== PROBLEM TO WORK ON ==
Please retype the records below exactly, from the first line through the line containing "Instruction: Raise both", and leave out any pictures.

———

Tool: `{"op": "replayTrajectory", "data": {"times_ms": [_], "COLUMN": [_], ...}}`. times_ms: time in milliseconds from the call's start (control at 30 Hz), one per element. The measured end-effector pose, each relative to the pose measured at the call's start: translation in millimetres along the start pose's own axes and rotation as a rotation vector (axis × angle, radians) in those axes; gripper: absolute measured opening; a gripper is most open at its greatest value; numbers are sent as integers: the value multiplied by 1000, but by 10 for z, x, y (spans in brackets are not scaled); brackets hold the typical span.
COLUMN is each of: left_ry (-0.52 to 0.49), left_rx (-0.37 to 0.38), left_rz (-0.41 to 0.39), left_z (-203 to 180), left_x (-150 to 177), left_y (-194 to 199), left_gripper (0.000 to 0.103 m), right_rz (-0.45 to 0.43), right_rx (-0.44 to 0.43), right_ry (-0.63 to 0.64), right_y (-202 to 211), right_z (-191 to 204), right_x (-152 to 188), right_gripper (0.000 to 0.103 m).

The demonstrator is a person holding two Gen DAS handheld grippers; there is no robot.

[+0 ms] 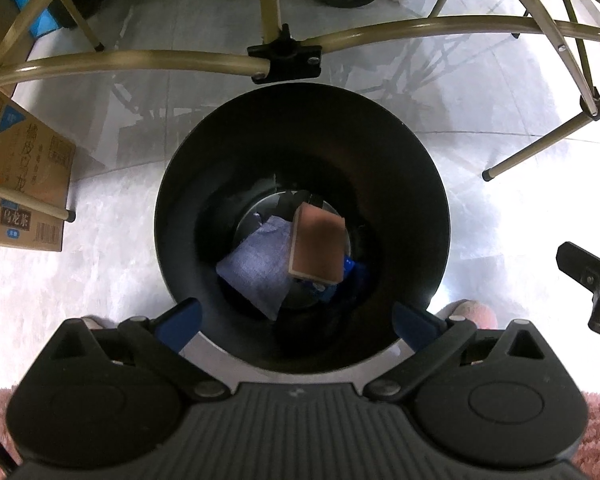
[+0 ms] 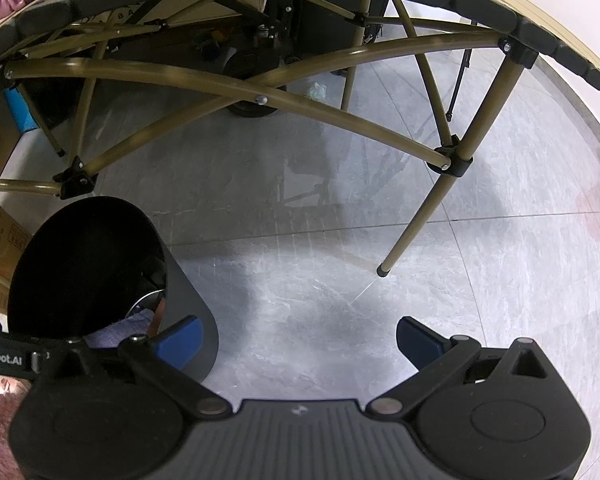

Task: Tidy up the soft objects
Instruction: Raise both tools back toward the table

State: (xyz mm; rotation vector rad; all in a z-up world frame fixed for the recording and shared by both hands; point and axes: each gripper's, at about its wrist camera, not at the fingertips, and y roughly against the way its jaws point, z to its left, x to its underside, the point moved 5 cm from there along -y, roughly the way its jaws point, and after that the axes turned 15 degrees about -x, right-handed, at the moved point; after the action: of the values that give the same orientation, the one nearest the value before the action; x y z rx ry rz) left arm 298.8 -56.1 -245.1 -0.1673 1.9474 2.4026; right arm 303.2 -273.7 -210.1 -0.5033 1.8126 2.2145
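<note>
the left gripper (image 1: 298, 322) hangs directly over the mouth of a black bin (image 1: 180, 184) that stands on the grey tiled floor (image 1: 112, 240), its jaws spread wide apart and empty, the blue pads sitting just above the bin's near rim. deep inside, well below the jaws and between them in the left wrist view, a brown sponge (image 1: 318, 246) lies tilted on top of a pale blue cloth (image 1: 256, 264), with something darker blue beside them that is too shadowed to make out. the right gripper (image 2: 298, 338) is off to the right of the bin (image 2: 188, 300), over bare floor (image 2: 340, 260), its jaws also wide apart and holding nothing. the folding table's tan legs (image 2: 420, 216) stand beyond the bin, and a cardboard box (image 1: 20, 184) sits to its left.
</note>
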Motion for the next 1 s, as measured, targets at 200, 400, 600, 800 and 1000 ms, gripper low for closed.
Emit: {"op": "replayTrajectory", "data": {"times_ms": [200,400,600,800,1000], "left_ry": [9,1,16,36,73], "left_rx": [5,21,38,45,68], "left_rz": [-39,-125,-181,-315,-410], "left_z": [66,116,208,350,489], "left_x": [49,93,127,190,223], "left_y": [130,359,514,868,1181], "left_gripper": [103,103,103,103,103], "right_rz": [-6,-38,-93,-170,-285], "right_rx": [1,-16,-37,-63,-88], "right_ry": [10,46,88,102,104], "right_y": [22,118,283,520,896], "right_z": [18,128,273,350,394], "right_x": [4,-1,25,14,-87], "right_gripper": [103,103,103,103,103]}}
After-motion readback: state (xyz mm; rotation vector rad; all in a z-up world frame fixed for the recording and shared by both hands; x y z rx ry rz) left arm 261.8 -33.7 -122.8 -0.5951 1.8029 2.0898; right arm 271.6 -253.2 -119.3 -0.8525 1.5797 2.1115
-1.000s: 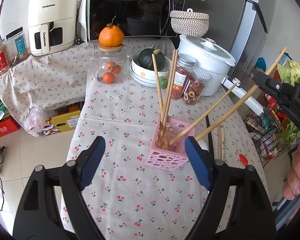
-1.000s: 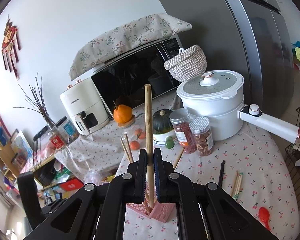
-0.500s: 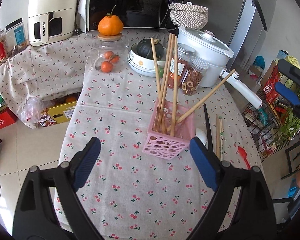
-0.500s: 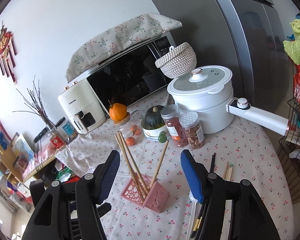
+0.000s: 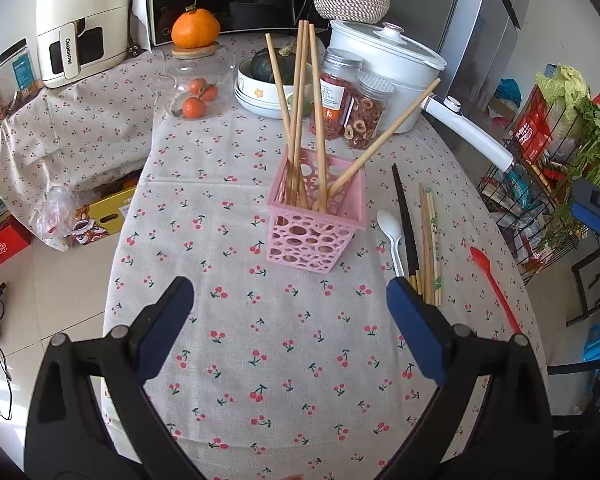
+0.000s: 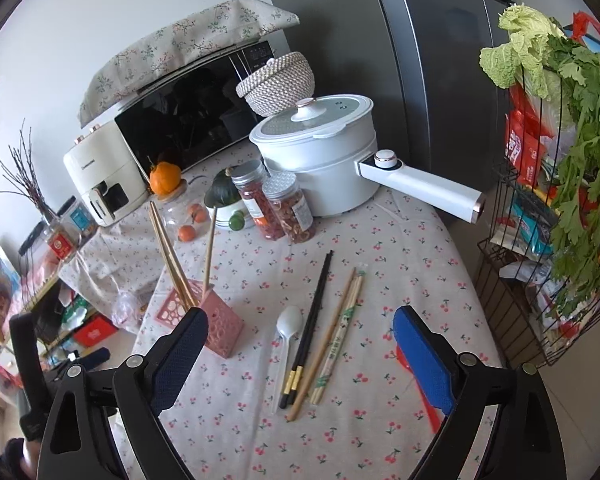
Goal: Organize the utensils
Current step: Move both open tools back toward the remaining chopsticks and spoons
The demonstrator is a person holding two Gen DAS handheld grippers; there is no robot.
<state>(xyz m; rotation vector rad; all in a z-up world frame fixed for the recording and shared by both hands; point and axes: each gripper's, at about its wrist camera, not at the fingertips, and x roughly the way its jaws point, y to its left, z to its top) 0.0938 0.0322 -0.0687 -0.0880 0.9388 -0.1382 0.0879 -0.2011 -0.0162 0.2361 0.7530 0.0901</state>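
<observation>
Since a second ago, your right gripper [image 6: 300,354] has let go of the long wooden chopstick it pinched; its jaws have just been opening and now stand wide with nothing between them, while that stick leans in the pink perforated plastic holder [image 5: 315,216]. Your left gripper [image 5: 288,312] has also just been opening a little and is wide and empty, hanging over bare cherry-print tablecloth [image 5: 268,360] just short of the holder.

Five bamboo chopsticks [image 5: 298,112] stand in the holder, one tilted far right. Beside it on the cloth lie a white plastic spoon [image 6: 288,330], a pair of black chopsticks with gold bands [image 6: 312,320], pale wooden chopsticks in a paper sleeve [image 6: 340,328] and a red plastic spoon [image 5: 494,280]. In the right wrist view these loose pieces lie between and ahead of your right fingers.

Behind stand a white lidded pot with a long handle [image 6: 324,168] and two clear jars of dried fruit [image 6: 276,204].
</observation>
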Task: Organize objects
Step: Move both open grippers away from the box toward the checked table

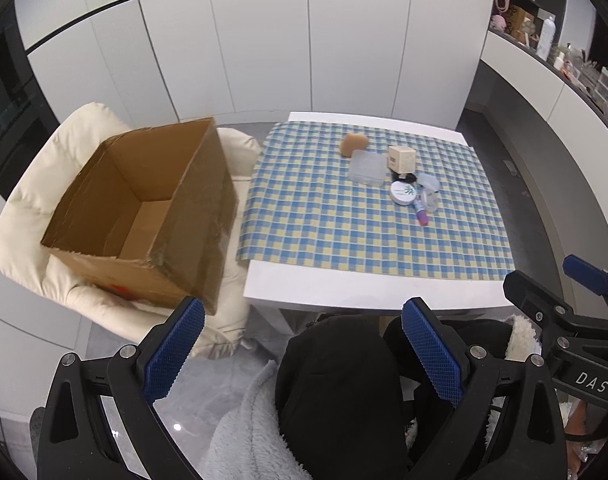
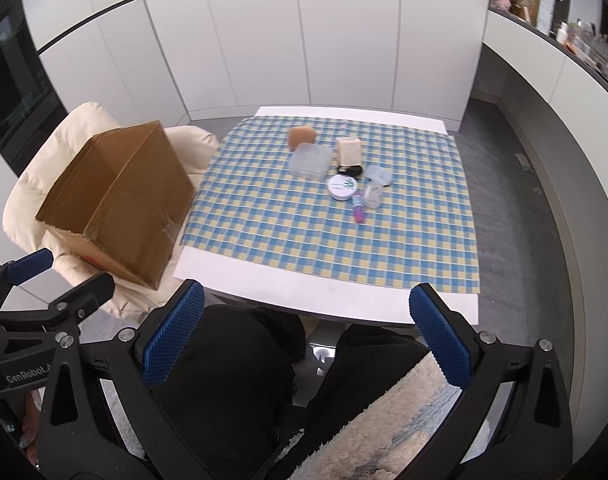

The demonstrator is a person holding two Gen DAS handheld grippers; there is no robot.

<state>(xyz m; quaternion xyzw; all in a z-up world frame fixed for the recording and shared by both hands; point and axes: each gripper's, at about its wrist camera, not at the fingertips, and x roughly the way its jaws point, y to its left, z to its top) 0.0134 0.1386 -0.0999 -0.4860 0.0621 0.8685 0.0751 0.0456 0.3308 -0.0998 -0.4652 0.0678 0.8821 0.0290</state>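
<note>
Small items cluster mid-table on the checked cloth (image 1: 343, 232): clear lidded box (image 1: 367, 168), cream cube box (image 1: 401, 159), round white tin (image 1: 403, 193), purple tube (image 1: 421, 215), tan sponge (image 1: 353, 143). They're touching or nearly so, a grab at one could knock its neighbours. Cardboard box (image 1: 144, 212), empty, sits tilted on a cushioned chair (image 1: 32, 208) left of table, may tip when loaded. Left gripper (image 1: 300, 344) & right gripper (image 2: 305, 332) both spread wide, holding nothing, near edge.

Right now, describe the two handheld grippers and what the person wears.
Both the left gripper and right gripper have black frames with silver bolts and blue, cross-hatched fingers. White lettering marks each body. The person wears black trousers and a fluffy fleece garment.
</note>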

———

== EXERCISE SOLUTION ==
Tool: `{"op": "replayTrajectory", "data": {"times_ms": [_], "COLUMN": [_], ...}}`. times_ms: time in milliseconds from the call's start (control at 30 Hz), one per element. The measured end-effector pose, each relative to the pose measured at the call's start: translation in millimetres along the start pose's own axes and rotation as a rotation vector (axis × angle, radians) in those axes; gripper: absolute measured opening; a gripper is most open at its greatest value; numbers are sent as integers: the value multiplied by 1000, but by 10 for z, x, y (spans in brackets are not scaled); brackets hold the typical span.
COLUMN is each of: left_ry (-0.52 to 0.49), left_rx (-0.37 to 0.38), left_rz (-0.41 to 0.39), left_z (-203 to 180), left_x (-150 to 177), left_y (-194 to 199), left_gripper (0.000 to 0.103 m), right_rz (-0.45 to 0.43), right_rx (-0.44 to 0.43), right_ry (-0.63 to 0.64), right_y (-202 to 211), right_z (-191 to 204), right_x (-152 to 188), right_gripper (0.000 to 0.103 m).

The demonstrator is a person holding two Gen DAS handheld grippers; there is no robot.

[+0 ms] 
[+0 ms] 

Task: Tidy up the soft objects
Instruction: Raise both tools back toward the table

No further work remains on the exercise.